1992 in Gdów, Polen, geboren, studierte Michał Prószyński 2016/17 an der Musikhochschule in Krakau und von 2017 bis 2021 an der Hochschule für Musik, Theater und Medien in Hannover in der Soloklasse von Marek Rzepka. Von 2012 bis 2017 studierte er Klassische Gitarre an der Fryderyk Chopin Musikhochschule in Warschau bei Marcin Zalewski und parallel von 2011 bis 2015 Gesang bei Leszek Świdziński.

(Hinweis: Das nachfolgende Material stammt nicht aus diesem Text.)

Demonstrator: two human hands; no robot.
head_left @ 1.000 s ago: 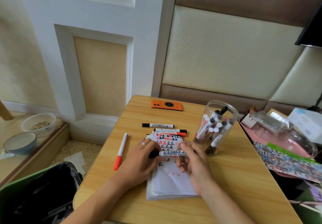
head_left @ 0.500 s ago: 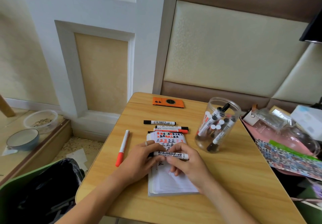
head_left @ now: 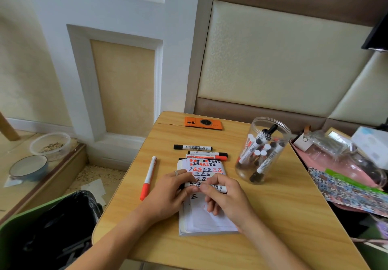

Erste Bühnenerfahrung sammelte Michał Prószyński 2015 in der Hauptrolle des Antonio in Moniuszkos Das Nachtlager in den Apenninen und 2017 als Harlequin in Szymanowskis Mandragora beim 8. Festival der Polnischen Musik in der Krakauer Philharmonie. Am Staatstheater Braunschweig gastierte der Tenor in der Spielzeit 2019/20 als Vicomte Cascada in Lehárs Die lustigeWitwe, nachdem er sich mit dieser Partie dort bereits in der Saison 2018/19 vorgestellt hatte. 2019 folgte sein Debüt als Abdallo in Verdis Nabucco im Rahmen der Braunschweiger Staatstheater-Produktion Domplatz Open Air. Im Sommer 2021 debütierte Michał Prószyński als Alfred in Johann Strauss‘ Die Fledermaus bei den Schlossfestspielen Ettlingen. Seit der Spielzeit 2021/22 ist Michał Prószyński Ensemblemitglied der Oper Bern und war hier u. a. als Pelléas in Debussys Pelléas et Mélisande sowie als Mime in Wagners Das Rheingold zu erleben.